Now we've shown this, this is the case in small toy models. We've established this for small language models and recently we've been looking at larger and larger models to show that this sort of correspondence continues to be true there. So here you see the dynamic evolution of this ImageNet cloud that we saw before, where the dog head sort of forms here and then gets pushed out of the bulk up into here. We see initially the separation between living things and artifacts separates. Over here we see these sort of cleavage furrows that are very typical of development in the biological case. These are very close things, but I'm not going to say much more about this. Similarly, for these other objects that we've been studying, you study how these things change over time. It helps you reduce the problem of understanding what's going on.

Now, recently we've started to look at actually using this understanding to interfere in learning. Here you see an example where—simple experiment that George ran, where you can make a modification to the training data to try to remove this feature. This is analogous to the kinds of developmental ablations that biologists do all the time where they want to establish the effect that a gene has and so they knock out the gene and see what consequence that has on development. In the long-term, maybe we can flesh out the correspondence between these different levels of structure to such a degree that we can control exactly what the model ends up with on the other side. Statisticians have many different ways of talking about structure in data, sufficient statistics, epsilon machines, correlation functions.

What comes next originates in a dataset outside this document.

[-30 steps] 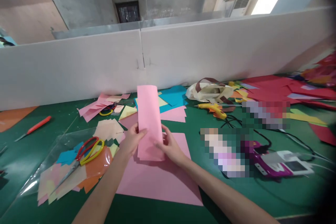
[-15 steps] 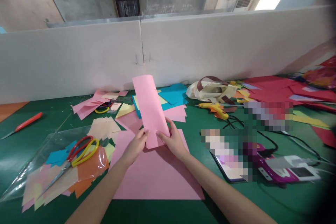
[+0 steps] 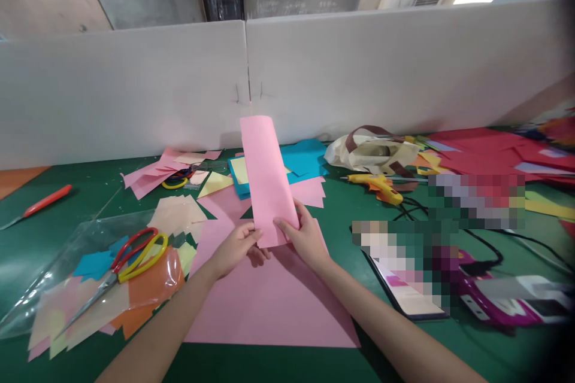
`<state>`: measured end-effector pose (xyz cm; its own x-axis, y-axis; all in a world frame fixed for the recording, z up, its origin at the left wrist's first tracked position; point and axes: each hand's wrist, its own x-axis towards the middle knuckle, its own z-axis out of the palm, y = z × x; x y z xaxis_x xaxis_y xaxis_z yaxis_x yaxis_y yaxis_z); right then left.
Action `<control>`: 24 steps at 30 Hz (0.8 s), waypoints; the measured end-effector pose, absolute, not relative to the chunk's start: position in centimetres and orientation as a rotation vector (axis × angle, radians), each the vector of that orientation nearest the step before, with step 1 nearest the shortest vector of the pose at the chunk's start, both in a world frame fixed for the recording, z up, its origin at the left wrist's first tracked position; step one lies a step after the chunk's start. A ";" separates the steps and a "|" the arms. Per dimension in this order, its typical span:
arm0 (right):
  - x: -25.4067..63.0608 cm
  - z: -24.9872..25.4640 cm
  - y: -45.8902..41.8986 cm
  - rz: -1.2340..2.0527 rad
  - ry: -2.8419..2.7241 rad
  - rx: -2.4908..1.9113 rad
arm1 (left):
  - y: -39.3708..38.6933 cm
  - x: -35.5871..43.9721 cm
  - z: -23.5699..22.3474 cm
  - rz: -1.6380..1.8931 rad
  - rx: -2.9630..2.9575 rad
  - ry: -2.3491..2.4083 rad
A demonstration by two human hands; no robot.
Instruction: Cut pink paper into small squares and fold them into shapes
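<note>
"where's the folded pink paper [image 3: 269, 179]?"

"tilted up above the flat pink sheet [image 3: 269, 305]. left hand [image 3: 236, 246] pinches its lower left corner, fingers nearly closed; right hand [image 3: 308, 239] grips the right edge, thumb in front."

"what's around?"

"scissors [image 3: 130, 263] on the plastic bag [image 3: 168, 269] to the left, phone [image 3: 413, 299] to the right, blue paper [image 3: 308, 158] behind."

"any room?"

"bare green table [image 3: 339, 245] between sheet and phone, partly crossed by the right forearm [image 3: 372, 311]."
</note>
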<state>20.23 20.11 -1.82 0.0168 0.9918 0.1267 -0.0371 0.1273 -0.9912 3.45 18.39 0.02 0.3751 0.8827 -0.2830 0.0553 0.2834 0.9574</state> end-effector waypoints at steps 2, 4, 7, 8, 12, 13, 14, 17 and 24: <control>20.4 -1.4 20.0 1.105 -1.256 -1.144 | 18.5 3.4 0.0 0.726 1.135 1.013; 20.6 -1.1 20.0 1.083 -1.274 -1.181 | 18.6 3.3 -0.2 0.762 1.107 0.967; 20.8 -1.2 20.3 1.084 -1.263 -1.133 | 18.9 3.1 -0.6 0.829 1.080 0.913; 20.8 -1.4 20.4 1.091 -1.256 -1.101 | 19.0 3.1 -0.8 0.842 1.078 0.903; 20.8 -2.1 20.7 1.081 -1.259 -1.013 | 19.3 2.8 -1.2 0.863 1.053 0.875; 20.8 -2.2 20.8 1.073 -1.263 -1.005 | 19.3 2.8 -1.3 0.868 1.038 0.870; 20.8 -2.3 20.8 1.065 -1.265 -1.003 | 19.3 2.8 -1.2 0.877 1.018 0.867; 20.7 -2.3 20.8 1.040 -1.242 -1.016 | 19.2 3.0 -1.0 0.913 0.949 0.875; 20.6 -2.3 20.6 1.068 -1.195 -0.946 | 19.3 3.1 -0.8 0.941 0.845 0.938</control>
<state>20.58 20.63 -2.29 0.0458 0.9697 0.2401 -0.1303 0.2441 -0.9610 3.12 19.27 -0.80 0.2850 0.9186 -0.2738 -0.2764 0.3523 0.8942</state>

Similarly, geometers have many ways of talking about geometric structure, got jet schemes, resolution singularities, matrix, algebras, things I don't understand. Developmental biologists and people who study dynamical systems theory likewise have many different ways of talking about structure in dynamical systems in terms of stages, bifurcations, catastrophes, phase transitions, relaxation and mixing times. And of course, theoretical computer scientists have many ways to talk about algorithmic structure: features, circuits, organs, control flow, iteration, error correction, memory management, all these kinds of primitives. In the most ambitious case, maybe we can develop actual dualities between structure in these different layers, a sufficient understanding of the relation between these different things that you can understand any one of them through the others. And that will give us a way to turn this into actual tools for steering the model in a more reliable way.

I'm not going to say anything about RL. Likewise, I'll jump over this, but these are the kinds of questions that I would hope to answer with a better understanding of learning and new tools for steering learning. I'm going to close with a recap. We started with the observation that in practice, alignment capabilities is really about this mapping from data to internal structure to behavior. There are two problems here, learning and generalization and two solutions, or maybe practices that we typically think of when we're trying to solve problems. Throughout this talk we explored two motivating hypotheses, sort of a theoretical basis, the S4 correspondence and structural Bayesianism, that take inspiration from different areas of physics. And use this to apply singular learning theory to the respective domains. Where we're headed is pushing on both of these axes at full throttle to try to advance our understanding of these systems to such a degree that maybe at some point we can design data lasers for neural networks. Thank you. That's my talk.